Exercise - In the records below, find every line that contains "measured" and list it.

[[ Source data, beginning ]]

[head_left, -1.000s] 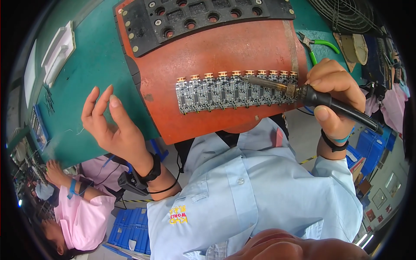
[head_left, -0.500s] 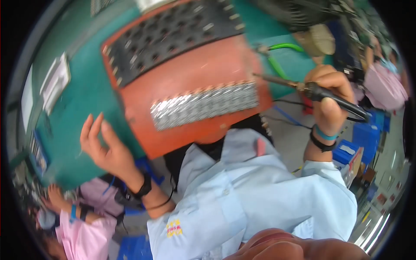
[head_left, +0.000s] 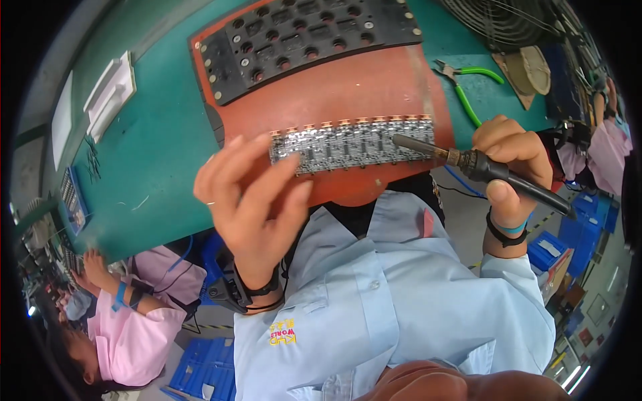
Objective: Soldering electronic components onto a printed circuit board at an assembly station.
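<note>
A strip-shaped panel of circuit boards [head_left: 348, 146], silvery with copper-coloured tabs along its far edge, lies on the red-brown work mat [head_left: 334, 87]. In my right hand [head_left: 511, 157] is a soldering iron [head_left: 481, 166], its long tip pointing left over the right part of the panel. Whether the tip touches the boards I cannot tell. At the panel's left end is my left hand [head_left: 247, 194], fingers spread, with fingertips over or against its edge. Beyond the panel sits a black fixture plate [head_left: 287, 50] with rows of round holes.
Green-handled side cutters [head_left: 465, 100] lie on the green table [head_left: 154, 147] at the right. A white tray [head_left: 112, 97] and a blue box [head_left: 73, 200] are at the left. A fan [head_left: 495, 23] stands far right. A person in pink [head_left: 137, 334] works at lower left.
My left hand has moved right, from beside the mat to the panel's left end. The soldering iron's tip has come over the panel from its right end. The view has shifted.
</note>
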The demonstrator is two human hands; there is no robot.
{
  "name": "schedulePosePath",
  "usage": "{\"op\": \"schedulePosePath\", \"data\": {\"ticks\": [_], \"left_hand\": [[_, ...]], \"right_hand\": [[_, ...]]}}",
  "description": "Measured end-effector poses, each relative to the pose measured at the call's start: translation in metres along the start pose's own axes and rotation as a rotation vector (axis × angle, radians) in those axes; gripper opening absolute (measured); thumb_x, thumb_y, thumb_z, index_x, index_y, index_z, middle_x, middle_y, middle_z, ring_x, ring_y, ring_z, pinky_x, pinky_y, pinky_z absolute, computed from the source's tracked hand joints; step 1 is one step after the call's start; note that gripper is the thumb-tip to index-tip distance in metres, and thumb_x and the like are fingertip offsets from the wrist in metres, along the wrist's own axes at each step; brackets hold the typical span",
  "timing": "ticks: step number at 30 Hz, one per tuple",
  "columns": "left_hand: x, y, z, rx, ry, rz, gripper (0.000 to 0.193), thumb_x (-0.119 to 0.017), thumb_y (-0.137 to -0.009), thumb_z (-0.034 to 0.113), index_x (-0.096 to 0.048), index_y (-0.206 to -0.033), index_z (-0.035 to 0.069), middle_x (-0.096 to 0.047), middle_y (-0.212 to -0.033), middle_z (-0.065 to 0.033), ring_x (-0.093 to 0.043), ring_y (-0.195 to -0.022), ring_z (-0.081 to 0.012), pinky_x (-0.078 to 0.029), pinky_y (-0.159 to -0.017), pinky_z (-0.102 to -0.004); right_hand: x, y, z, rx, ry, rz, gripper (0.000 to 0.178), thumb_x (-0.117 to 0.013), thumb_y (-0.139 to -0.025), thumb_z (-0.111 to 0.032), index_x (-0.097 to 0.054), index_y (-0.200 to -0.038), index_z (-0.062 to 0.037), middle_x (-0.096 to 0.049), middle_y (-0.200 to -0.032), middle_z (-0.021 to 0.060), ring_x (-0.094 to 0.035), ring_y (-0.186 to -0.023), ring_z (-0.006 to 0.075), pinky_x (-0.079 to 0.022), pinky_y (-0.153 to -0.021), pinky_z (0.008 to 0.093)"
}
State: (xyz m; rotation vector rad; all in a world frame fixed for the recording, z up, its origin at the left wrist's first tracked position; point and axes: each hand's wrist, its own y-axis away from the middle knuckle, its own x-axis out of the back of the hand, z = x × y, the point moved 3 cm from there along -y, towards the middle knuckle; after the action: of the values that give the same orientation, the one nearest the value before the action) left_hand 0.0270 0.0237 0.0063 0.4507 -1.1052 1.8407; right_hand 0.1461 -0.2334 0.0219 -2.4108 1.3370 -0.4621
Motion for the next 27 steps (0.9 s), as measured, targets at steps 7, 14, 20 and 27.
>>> {"op": "schedulePosePath", "data": {"ticks": [7,14,20,27], "left_hand": [[-0.007,0.000,-0.006,-0.001,-0.022,-0.094,0.028,-0.076,-0.064,0.016,-0.072,-0.092,0.018,-0.061,-0.110,-0.0026,-0.053,-0.106,-0.0232,-0.031,-0.097,-0.0403],[-0.007,-0.001,-0.010,0.012,-0.022,-0.136,0.028,-0.075,-0.064,0.015,-0.072,-0.091,0.018,-0.062,-0.107,-0.0016,-0.053,-0.104,-0.0215,-0.029,-0.099,-0.0406],[-0.007,-0.001,-0.009,0.011,-0.028,-0.130,0.027,-0.075,-0.064,0.015,-0.072,-0.091,0.018,-0.062,-0.107,-0.0012,-0.054,-0.102,-0.0209,-0.028,-0.099,-0.0401],[-0.008,-0.002,-0.008,0.017,-0.037,-0.129,0.027,-0.075,-0.065,0.015,-0.072,-0.091,0.018,-0.062,-0.106,-0.0013,-0.055,-0.102,-0.0208,-0.028,-0.099,-0.0404]], "right_hand": [[-0.021,-0.014,0.006,-0.100,0.147,-0.092,0.042,-0.072,-0.077,-0.036,-0.051,-0.088,-0.0017,-0.053,-0.077,0.0118,-0.047,-0.067,0.0198,-0.039,-0.062,0.0326],[-0.026,-0.017,0.010,-0.122,0.153,-0.100,0.042,-0.072,-0.076,-0.035,-0.051,-0.088,-0.0014,-0.054,-0.077,0.0121,-0.048,-0.068,0.0202,-0.039,-0.063,0.0323],[-0.023,-0.020,0.014,-0.033,0.075,-0.142,0.030,-0.072,-0.073,-0.016,-0.056,-0.090,0.0035,-0.059,-0.080,0.0134,-0.055,-0.071,0.0186,-0.043,-0.064,0.0276],[-0.022,-0.021,0.017,-0.041,0.065,-0.145,0.030,-0.072,-0.073,-0.014,-0.055,-0.090,0.0036,-0.059,-0.081,0.0137,-0.055,-0.071,0.0188,-0.043,-0.064,0.0275]]}}
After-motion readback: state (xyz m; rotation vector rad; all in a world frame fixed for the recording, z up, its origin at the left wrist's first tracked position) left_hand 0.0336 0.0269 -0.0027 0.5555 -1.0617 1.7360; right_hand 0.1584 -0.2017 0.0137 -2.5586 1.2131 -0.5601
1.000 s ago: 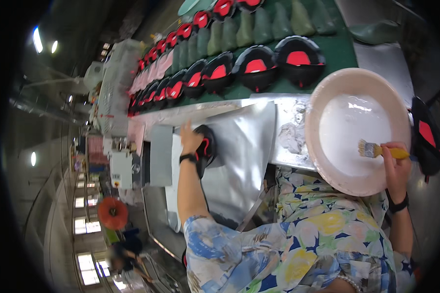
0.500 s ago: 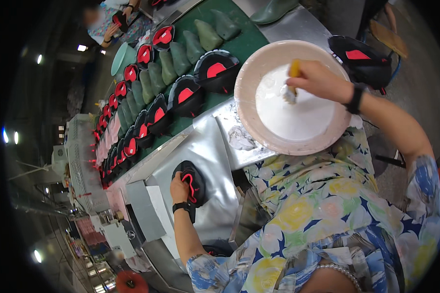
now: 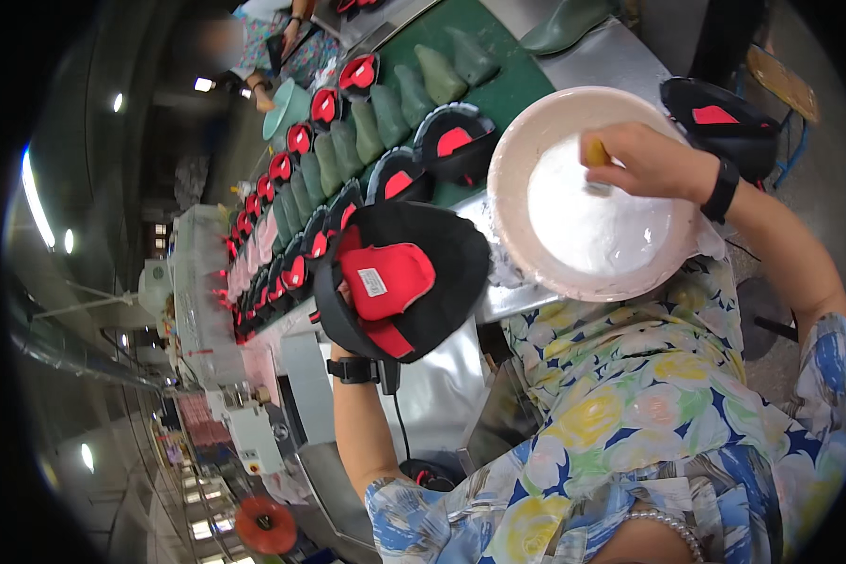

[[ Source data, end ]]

Solution for this problem -
  "description": "Measured end-effector poses, each relative to the pose measured at the call's start: translation in metres along the start pose's own axes and rotation as a rotation vector (axis × angle, radians) in those axes; gripper opening absolute (measured); thumb_x, thumb_y, thumb_z, index_x, index_y, index_z, middle_x, middle_y, middle_z, ring_x, ring_y, ring_z, pinky_x, pinky_y, pinky_z absolute, computed from the source's tracked hand joints; step 1 is one step after the call's start; note that gripper is the thumb-tip to index-tip distance in metres, and thumb_x and the like are fingertip offsets from the wrist in metres, along the wrist's own axes at each step; brackets hold the typical span",
Motion for the next 27 steps (0.9 s), as measured, targets at steps 7, 14, 20 and 27.

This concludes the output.